### Exercise
Could you please retype all of the data below exactly?

### Given information

===

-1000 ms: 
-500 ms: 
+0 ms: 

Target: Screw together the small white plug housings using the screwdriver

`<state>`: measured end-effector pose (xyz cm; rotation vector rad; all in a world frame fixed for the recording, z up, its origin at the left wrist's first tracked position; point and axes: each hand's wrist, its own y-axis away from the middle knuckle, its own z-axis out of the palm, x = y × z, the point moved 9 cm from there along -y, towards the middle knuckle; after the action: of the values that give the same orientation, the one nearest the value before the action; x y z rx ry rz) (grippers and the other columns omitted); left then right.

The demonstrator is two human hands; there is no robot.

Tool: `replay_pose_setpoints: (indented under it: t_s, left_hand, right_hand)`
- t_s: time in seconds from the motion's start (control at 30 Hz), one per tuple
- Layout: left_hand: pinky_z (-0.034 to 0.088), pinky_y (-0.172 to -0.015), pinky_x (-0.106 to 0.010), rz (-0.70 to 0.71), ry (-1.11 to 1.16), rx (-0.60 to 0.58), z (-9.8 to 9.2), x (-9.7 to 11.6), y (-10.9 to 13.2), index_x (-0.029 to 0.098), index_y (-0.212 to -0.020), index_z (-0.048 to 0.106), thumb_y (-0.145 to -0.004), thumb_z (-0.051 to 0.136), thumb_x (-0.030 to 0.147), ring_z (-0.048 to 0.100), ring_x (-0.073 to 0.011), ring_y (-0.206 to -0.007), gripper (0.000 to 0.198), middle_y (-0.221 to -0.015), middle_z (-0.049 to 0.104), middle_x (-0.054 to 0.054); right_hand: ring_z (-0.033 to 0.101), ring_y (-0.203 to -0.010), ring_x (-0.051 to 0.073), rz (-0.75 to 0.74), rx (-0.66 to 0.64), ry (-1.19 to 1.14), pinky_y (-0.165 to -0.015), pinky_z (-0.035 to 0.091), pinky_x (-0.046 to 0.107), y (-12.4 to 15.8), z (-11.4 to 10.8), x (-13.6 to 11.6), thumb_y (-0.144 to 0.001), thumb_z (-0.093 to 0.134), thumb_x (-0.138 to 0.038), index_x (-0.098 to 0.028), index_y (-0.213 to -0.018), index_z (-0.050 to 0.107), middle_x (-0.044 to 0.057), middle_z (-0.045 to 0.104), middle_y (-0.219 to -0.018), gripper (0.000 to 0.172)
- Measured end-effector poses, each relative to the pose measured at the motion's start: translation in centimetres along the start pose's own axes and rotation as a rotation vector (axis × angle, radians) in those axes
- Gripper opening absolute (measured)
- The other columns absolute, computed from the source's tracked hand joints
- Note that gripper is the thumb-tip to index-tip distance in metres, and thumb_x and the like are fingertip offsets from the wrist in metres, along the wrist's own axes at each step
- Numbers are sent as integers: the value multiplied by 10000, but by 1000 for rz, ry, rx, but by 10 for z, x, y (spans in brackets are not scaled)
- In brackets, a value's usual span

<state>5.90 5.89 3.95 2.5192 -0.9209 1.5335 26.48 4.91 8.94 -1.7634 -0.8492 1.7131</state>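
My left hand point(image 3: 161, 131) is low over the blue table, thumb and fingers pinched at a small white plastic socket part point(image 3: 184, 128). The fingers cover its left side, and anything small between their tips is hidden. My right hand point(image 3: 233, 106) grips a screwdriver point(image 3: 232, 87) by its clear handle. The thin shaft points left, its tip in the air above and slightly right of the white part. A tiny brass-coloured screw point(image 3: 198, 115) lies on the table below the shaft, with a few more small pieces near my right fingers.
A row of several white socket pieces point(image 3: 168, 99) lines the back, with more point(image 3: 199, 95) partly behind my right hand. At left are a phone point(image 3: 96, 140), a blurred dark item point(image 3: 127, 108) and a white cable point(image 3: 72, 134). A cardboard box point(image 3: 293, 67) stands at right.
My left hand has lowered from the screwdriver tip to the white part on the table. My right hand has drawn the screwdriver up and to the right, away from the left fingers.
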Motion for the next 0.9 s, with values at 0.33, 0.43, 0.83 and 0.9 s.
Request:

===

### Written answer
-1000 ms: 
-500 ms: 
+0 ms: 

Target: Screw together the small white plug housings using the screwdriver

`<state>`: measured end-effector pose (xyz cm; rotation vector rad; all in a world frame fixed for the recording, z up, its origin at the left wrist's first tracked position; point and axes: each hand's wrist, its own y-axis away from the middle knuckle, its own z-axis out of the palm, x = y × z, the point moved 9 cm from there along -y, towards the middle knuckle; after the action: of the values that give the same orientation, the one nearest the value before the action; x y z rx ry rz) (grippers and the other columns omitted); left then right.

The demonstrator is two human hands; there is no robot.

Tool: `replay_pose_setpoints: (indented under it: t_s, left_hand, right_hand)`
- t_s: time in seconds from the motion's start (control at 30 Hz), one per tuple
- Layout: left_hand: pinky_z (-0.034 to 0.088), pinky_y (-0.172 to -0.015), pinky_x (-0.106 to 0.010), rz (-0.70 to 0.71), ry (-1.11 to 1.16), rx (-0.60 to 0.58), z (-9.8 to 9.2), x (-9.7 to 11.6), y (-10.9 to 13.2), index_x (-0.029 to 0.098), index_y (-0.212 to -0.020), index_z (-0.048 to 0.106), thumb_y (-0.145 to -0.004), thumb_z (-0.051 to 0.136), thumb_x (-0.030 to 0.147), ring_z (-0.048 to 0.100), ring_x (-0.073 to 0.011), ring_y (-0.206 to -0.007), gripper (0.000 to 0.198), middle_y (-0.221 to -0.015), middle_z (-0.049 to 0.104), middle_x (-0.054 to 0.054); right_hand: ring_z (-0.033 to 0.101), ring_y (-0.203 to -0.010), ring_x (-0.051 to 0.073), rz (-0.75 to 0.74), rx (-0.66 to 0.64), ry (-1.19 to 1.14), pinky_y (-0.165 to -0.015), pinky_z (-0.035 to 0.091), pinky_x (-0.046 to 0.107), y (-12.4 to 15.8), z (-11.4 to 10.8), x (-13.6 to 11.6), thumb_y (-0.144 to 0.001), thumb_z (-0.093 to 0.134), thumb_x (-0.138 to 0.038), index_x (-0.098 to 0.028), index_y (-0.213 to -0.018), index_z (-0.050 to 0.107), middle_x (-0.044 to 0.057), middle_z (-0.045 to 0.104), middle_y (-0.219 to -0.018), gripper (0.000 to 0.172)
- Measured end-effector poses, each relative to the pose measured at the motion's start: translation in centimetres along the start pose's own axes and rotation as a rotation vector (axis × angle, radians) in those axes
- Gripper opening absolute (measured)
- The other columns absolute, computed from the source's tracked hand joints
- Note that gripper is the thumb-tip to index-tip distance in metres, and thumb_x and the like are fingertip offsets from the wrist in metres, along the wrist's own axes at each step
- Numbers are sent as integers: the value multiplied by 10000, but by 1000 for rz, ry, rx, but by 10 for z, x, y (spans in brackets are not scaled)
- In brackets, a value's usual span

<state>5.90 5.89 3.95 2.5192 -0.9209 1.5335 26.48 4.91 8.94 -1.7634 -0.8492 1.7131</state>
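My left hand point(image 3: 161, 131) is low over the blue table, thumb and fingers pinched at a small white plastic socket part point(image 3: 184, 128). The fingers cover its left side, and anything small between their tips is hidden. My right hand point(image 3: 233, 106) grips a screwdriver point(image 3: 232, 87) by its clear handle. The thin shaft points left, its tip in the air above and slightly right of the white part. A tiny brass-coloured screw point(image 3: 198, 115) lies on the table below the shaft, with a few more small pieces near my right fingers.
A row of several white socket pieces point(image 3: 168, 99) lines the back, with more point(image 3: 199, 95) partly behind my right hand. At left are a phone point(image 3: 96, 140), a blurred dark item point(image 3: 127, 108) and a white cable point(image 3: 72, 134). A cardboard box point(image 3: 293, 67) stands at right.
My left hand has lowered from the screwdriver tip to the white part on the table. My right hand has drawn the screwdriver up and to the right, away from the left fingers.
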Motion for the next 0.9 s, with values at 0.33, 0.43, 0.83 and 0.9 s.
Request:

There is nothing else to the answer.